• [Supplied information]:
━━━━━━━━━━━━━━━━━━━━

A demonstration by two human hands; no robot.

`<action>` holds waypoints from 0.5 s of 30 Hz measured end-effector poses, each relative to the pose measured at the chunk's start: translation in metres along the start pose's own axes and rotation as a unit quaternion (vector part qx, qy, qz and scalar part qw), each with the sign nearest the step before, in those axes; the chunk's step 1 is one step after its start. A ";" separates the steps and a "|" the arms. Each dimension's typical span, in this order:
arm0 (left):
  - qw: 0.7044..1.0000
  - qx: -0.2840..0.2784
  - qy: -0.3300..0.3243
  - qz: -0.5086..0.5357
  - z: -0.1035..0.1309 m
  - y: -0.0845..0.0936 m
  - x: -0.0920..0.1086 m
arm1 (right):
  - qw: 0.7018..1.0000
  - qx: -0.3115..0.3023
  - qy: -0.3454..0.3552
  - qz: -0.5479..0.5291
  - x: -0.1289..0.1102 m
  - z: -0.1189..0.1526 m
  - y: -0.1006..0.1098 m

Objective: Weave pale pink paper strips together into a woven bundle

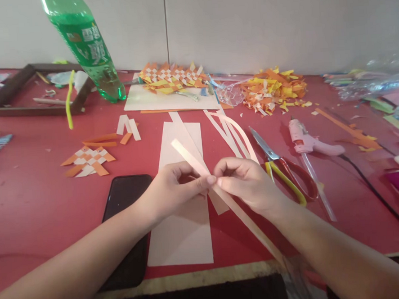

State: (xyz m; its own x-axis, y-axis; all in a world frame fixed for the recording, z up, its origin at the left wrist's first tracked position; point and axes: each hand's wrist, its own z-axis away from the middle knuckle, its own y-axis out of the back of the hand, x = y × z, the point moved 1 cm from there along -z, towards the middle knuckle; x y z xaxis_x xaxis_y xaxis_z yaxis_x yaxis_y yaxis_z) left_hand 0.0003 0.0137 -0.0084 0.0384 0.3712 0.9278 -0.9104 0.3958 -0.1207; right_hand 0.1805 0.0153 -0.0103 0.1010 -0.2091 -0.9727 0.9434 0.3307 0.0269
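A long pale paper strip (246,219) runs slantwise between my two hands, its upper end rising to the left and its lower end trailing past the table's front edge. My left hand (178,187) pinches the strip between thumb and fingers near its upper part. Close beside it, my right hand (247,182) pinches the same strip, fingertips almost touching the left thumb. Below the hands lies a white paper sheet (180,245), partly covered by another pale strip (187,134). More loose pale strips (227,132) lie just beyond my right hand.
Scissors (270,152) and a pink glue gun (316,144) lie to the right. A black phone (127,262) is under my left forearm. Farther off are a woven orange-white paper piece (89,161), a tilted green bottle (87,48), a dark frame (24,110) and orange-yellow paper pieces (273,91).
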 end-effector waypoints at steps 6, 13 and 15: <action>0.993 0.037 -0.001 0.115 -0.002 -0.003 0.000 | 0.999 -0.009 0.011 0.033 0.001 -0.001 0.000; 0.972 0.159 -0.084 0.151 -0.005 0.007 -0.001 | 0.999 -0.025 0.014 0.039 0.002 0.001 0.001; 0.974 0.154 -0.075 0.151 -0.003 0.007 -0.001 | 0.999 -0.018 0.010 0.030 0.002 0.001 0.001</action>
State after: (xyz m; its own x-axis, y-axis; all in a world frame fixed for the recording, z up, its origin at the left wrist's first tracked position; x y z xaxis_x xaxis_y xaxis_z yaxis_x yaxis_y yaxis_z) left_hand -0.0046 0.0190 -0.0113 -0.2898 0.2961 0.9101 -0.9521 0.0079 -0.3058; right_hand 0.1820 0.0148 -0.0116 0.1494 -0.1693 -0.9742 0.9236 0.3757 0.0764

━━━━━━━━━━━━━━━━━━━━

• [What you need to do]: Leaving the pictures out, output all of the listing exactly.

• [Exercise response]:
A demonstration by two human hands; no robot.

`<action>` holds waypoints from 0.5 s of 30 Hz measured end-effector poses, each relative to the pose measured at the chunk's start: translation in metres along the start pose's own axes and rotation as a unit quaternion (vector part qx, qy, qz and scalar part qw), each with the sign nearest the step before, in those axes; the chunk's step 1 is one step after its start. A ";" separates the steps and a "|" the arms. Each dimension's typical span, in this order:
arm0 (left):
  - qw: 0.7044..1.0000
  - qx: -0.2840..0.2784
  - qy: -0.3300..0.3243
  - qz: -0.5086..0.5357
  - z: -0.1035..0.1309 m
  - y: -0.0845..0.0936 m
  - x: -0.0920..0.1086 m
arm1 (right):
  - qw: 0.7018..1.0000
  - qx: -0.3115..0.3023
  - qy: -0.3454..0.3552
  - qz: -0.5479..0.5291
  - x: -0.1289..0.1102 m
  - z: -0.1189..0.1526 m
  - y: -0.1006..0.1098 m

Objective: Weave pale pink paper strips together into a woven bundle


State: (xyz m; its own x-axis, y-axis; all in a world frame fixed for the recording, z up, its origin at the left wrist's first tracked position; point and axes: each hand's wrist, its own z-axis away from the middle knuckle, its own y-axis out of the back of the hand, x = y × z, the point moved 1 cm from there along -z, towards the middle knuckle; x y z xaxis_x xaxis_y xaxis_z yaxis_x yaxis_y yaxis_z) left_hand 0.0003 0.0137 -0.0084 0.0384 0.3712 0.9278 -0.9104 0.3958 -0.1207; right_hand 0.1805 0.0153 -0.0103 0.1010 -0.2091 -0.9727 0.9434 0.3307 0.0269
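A long pale paper strip (246,219) runs slantwise between my two hands, its upper end rising to the left and its lower end trailing past the table's front edge. My left hand (178,187) pinches the strip between thumb and fingers near its upper part. Close beside it, my right hand (247,182) pinches the same strip, fingertips almost touching the left thumb. Below the hands lies a white paper sheet (180,245), partly covered by another pale strip (187,134). More loose pale strips (227,132) lie just beyond my right hand.
Scissors (270,152) and a pink glue gun (316,144) lie to the right. A black phone (127,262) is under my left forearm. Farther off are a woven orange-white paper piece (89,161), a tilted green bottle (87,48), a dark frame (24,110) and orange-yellow paper pieces (273,91).
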 end-effector waypoints at steps 6, 13 and 15: <action>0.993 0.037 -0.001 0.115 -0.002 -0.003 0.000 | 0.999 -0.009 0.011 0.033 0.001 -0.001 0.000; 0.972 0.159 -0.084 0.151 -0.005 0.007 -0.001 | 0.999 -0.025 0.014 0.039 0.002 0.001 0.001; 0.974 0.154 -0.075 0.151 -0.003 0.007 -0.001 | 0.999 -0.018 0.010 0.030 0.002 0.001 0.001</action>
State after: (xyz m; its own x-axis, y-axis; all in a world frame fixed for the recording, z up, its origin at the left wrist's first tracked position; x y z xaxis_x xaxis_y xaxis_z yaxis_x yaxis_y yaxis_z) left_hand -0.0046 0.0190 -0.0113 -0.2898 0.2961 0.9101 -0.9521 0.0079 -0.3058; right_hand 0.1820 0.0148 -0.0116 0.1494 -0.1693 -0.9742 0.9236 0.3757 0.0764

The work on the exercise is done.